O segredo da simbiose? Está na cara, ou melhor nos pés: Alex e Danilo jogam demais. Afirmar isso não é fina constatação, muito menos enxergar algo oculto e misterioso, que se revela só a olhares atentos e treinados. Não é descobrir a pólvora ou a extensão do universo e o número exato de estrelas.

Trata-se de obviedade colossal como a qualidade de ambos. Tão óbvia a sabedoria com que se movimentam em campo, tão escandalosa a inteligência da dupla, tão acintosa a elegância deles que às vezes passam batidos. Parecem jogadores comuns, desses que se contam aos milhares, porque fazem proezas com a simplicidade de quem descasca uma mexerica. Jogam bola com a naturalidade com que respiramos. Nem se percebe esforço neles. E, no entanto, desatam cada nó…

Nenhum é garoto. A folhinha de Alex vira pela 36ª vez em setembro; a de Danilo deu a 34ª volta em junho. Alex à paisana, de óculos, e com roupas discretas, lembra um professor de Educação Moral e Cívica com quem tive aulas na época do Científico (hoje, segundo grau), no Liceu Coração de Jesus. (Desculpem a ignorância, mas ainda existe essa matéria na escola?) Danilo, grandalhão, barbudo, me remete ao dono de um depósito de bebidas no Bom Retiro. E é um elogio de minha memória, porque eram gente boa.

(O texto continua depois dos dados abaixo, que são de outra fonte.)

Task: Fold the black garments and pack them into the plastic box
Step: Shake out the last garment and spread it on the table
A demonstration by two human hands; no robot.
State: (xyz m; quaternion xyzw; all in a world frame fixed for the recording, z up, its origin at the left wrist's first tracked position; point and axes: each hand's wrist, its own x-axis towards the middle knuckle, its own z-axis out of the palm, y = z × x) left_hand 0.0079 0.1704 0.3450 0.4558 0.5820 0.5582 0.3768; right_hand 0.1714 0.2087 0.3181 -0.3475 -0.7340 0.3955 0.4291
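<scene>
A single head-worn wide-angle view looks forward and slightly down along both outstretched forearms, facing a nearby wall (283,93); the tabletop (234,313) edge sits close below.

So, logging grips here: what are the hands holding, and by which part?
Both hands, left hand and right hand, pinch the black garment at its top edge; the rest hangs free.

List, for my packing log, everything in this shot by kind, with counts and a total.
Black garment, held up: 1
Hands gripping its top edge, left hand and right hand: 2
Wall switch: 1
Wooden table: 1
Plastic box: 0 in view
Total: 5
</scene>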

Alex conseguiu engrandecer as clássicas camisas de Coritiba, Palmeiras, Cruzeiro, Fenerbahçe, antes de voltar a vestir a verde e branca do Coxa. Com a façanha de ser ídolo em todos os lugares. Se bobear, até no Parma e no Flamengo, onde esteve de passagem. Quando vem a São Paulo e topa com palestrinos, só faltam estender-lhe tapete esmeraldino. Na Turquia, virou estátua. O torcedor reconhece quem tem habilidade e, sobretudo, caráter. E bom caratismo sai pelo ladrão em Alex.

Danilo até hoje tem admiradores no São Paulo. Na quarta-feira fez um dos gols do Corinthians, na decisão da Recopa, e foi um custo encontrar fã tricolor que ousasse vaiá-lo. Como contestar uma estrela que deixou o Morumbi, para uma aventura no Japão, com o apelido de Zidanilo? Xingamentos vão para pernas de pau, para os que juram amor eterno por uma equipe e, na primeira ocasião, dão no pé. Danilo justificou a fama no São Paulo com títulos e uma regularidade impressionante.

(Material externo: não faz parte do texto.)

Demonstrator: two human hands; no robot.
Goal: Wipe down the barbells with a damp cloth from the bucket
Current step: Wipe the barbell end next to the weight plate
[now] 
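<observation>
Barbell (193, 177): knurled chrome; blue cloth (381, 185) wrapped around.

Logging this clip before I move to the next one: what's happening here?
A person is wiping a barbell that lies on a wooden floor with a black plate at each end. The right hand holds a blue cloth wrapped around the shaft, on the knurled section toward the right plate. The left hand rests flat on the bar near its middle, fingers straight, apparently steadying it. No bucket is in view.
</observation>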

Eis o ponto-chave: Alex e Danilo têm constância. São danados para manter o equilíbrio, o desempenho em nível no mínimo acima da média. Já tiveram atuação apagada, sofreram blackout como aquele da madrugada de anteontem em parte de São Paulo. Sumiram. Ora, acontece. Até Picasso fez desenho ruim. Você pensa que Beethoven nunca desafinou?

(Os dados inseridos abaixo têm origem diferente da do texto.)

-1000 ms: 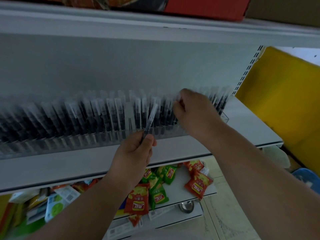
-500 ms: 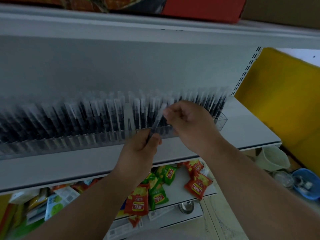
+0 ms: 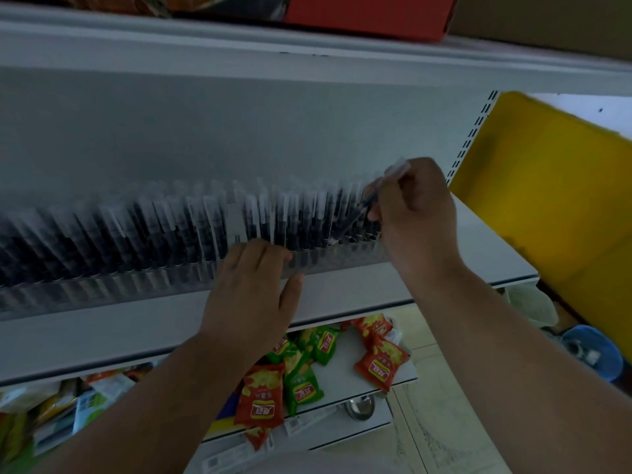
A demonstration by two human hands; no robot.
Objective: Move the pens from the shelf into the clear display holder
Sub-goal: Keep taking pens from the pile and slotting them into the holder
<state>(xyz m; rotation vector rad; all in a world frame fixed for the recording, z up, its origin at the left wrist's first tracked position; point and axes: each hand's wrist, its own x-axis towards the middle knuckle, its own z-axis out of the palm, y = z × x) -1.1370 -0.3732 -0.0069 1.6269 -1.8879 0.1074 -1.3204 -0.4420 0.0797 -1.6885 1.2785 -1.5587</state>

Alex desliza pelo meio-campo, arma, finaliza e faz gols. Danilo é pau pra toda obra, funciona como lateral, volante, meia, centroavante, se for preciso. Tudo sem alarde, sem gritos, sem espalhafato. Não precisam de artifícios para provarem valor. São da estirpe de Ademir da Guia e Dirceu Lopes, dois magos que fascinaram plateias, no Palmeiras e no Cruzeiro dos anos 1960 e 1970, décadas encantadas no futebol.

Mas, assim como os mágicos de ontem, Alex e Danilo são discretos, não dão declarações bombásticas, não frequentam baladas nem colunas sociais. Surgem na hora do jogo, executam os prodígios rotineiros e voltam a sumir. Como Pete Sampras, como Roger Federer. Tão despretensiosos que são esquecidos para a seleção. Que azar da seleção!

*(Minha crônica da primeira edição do Estado de 22/7/2013, depois trocada por outra, atualizada com São Paulo 0 x Cruzeiro 3.)